Pathogenesis of infectious diarrhea: GUT PHYSIOLOGY Part 14

GUT PHYSIOLOGY Part 14S dysenteriae: S dysenteriae causes dysentery, an acute infectious rectocolitis resulting in low volume bloody diarrhea that is often preceded by a watery diarrhea phase. While the precise mechanism of watery diarrhea induction is not entirely clear, in particular the role played by Stx, the pathogenesis of the colitic phase of the infection has been well studied. It is essentially an invasive process, with the chromosomally encoded Stx playing an exacerbating rather than an initiating role, as alluded to above in the context of HC caused by EPEC.

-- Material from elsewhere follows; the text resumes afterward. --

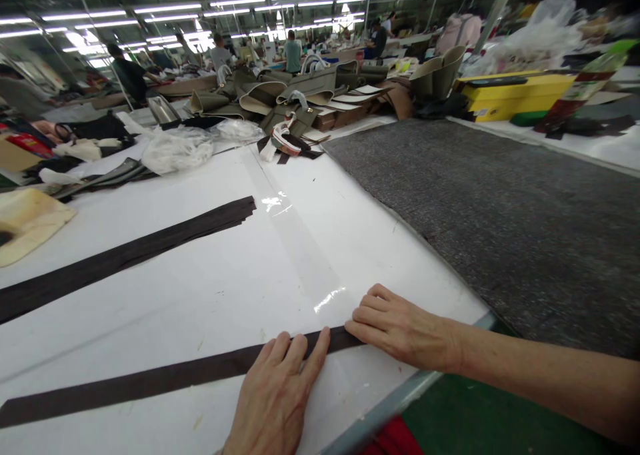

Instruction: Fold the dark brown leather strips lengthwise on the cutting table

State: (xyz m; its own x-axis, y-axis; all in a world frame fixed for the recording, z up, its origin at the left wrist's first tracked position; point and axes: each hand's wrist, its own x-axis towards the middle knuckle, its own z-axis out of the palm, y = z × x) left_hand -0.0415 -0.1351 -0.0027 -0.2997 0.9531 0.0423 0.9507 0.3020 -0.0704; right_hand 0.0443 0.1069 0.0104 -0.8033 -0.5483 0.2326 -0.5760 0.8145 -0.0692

The pioneering, detailed genetic study of Shigella invasion, which became the paradigm for the study of several bacterial invasive systems, revealed the existence of a 220 kb virulence plasmid. This large plasmid encodes a type III system that secretes the products of plasmid Ipa (invasion plasmid antigen) genes encoding IpaA, B, C and D and IcsA; IpaB and C are the major effectors of entry into eukaryotic cells, and IcsA (intra-, intercellular spread) is the principal mediator of intercellular spread between epithelial cells. Recently, strides have been made in elucidating the biological correlates of this complex process, a brief summary of which follows. buy antibiotics online
Initial entry of S dysenteriae into the colonic mucosa is via M cells in FAE, through which they migrate without killing the M cell. Shigellae species are then able to infect intestinal epithelial cells via their basolateral membranes; they do not penetrate via brush borders. Infected epithelial cells are induced to release the inflammatory cytokines interleukin (IL)-8 and tumour necrosis factor-alpha. In addition, Shigella species infect macrophages inducing IpaB-mediated apoptosis and IpaB-mediated release from those macrophages of IL-1P, another potent inflammatory cytokine. The inflammatory response destabilizes epithelial integrity and permeability by the extrusion of PMN, thereby allowing direct access of more Shigella species to the basolateral membranes of epithelial cells. Interaction with PMN results in killing of organisms, with concomitant release of tissue-damaging granules. Once inside epithelial cells, IcsA-medi-ated intercellular spread of Shigella organisms takes place with consequent enlargement of the initial focus of infection.

This entry was posted in Diarrhea and tagged Bibrio cholerae, Clostridium difficile, Diarrhea, Escherichia coli, Shigella dysenteri.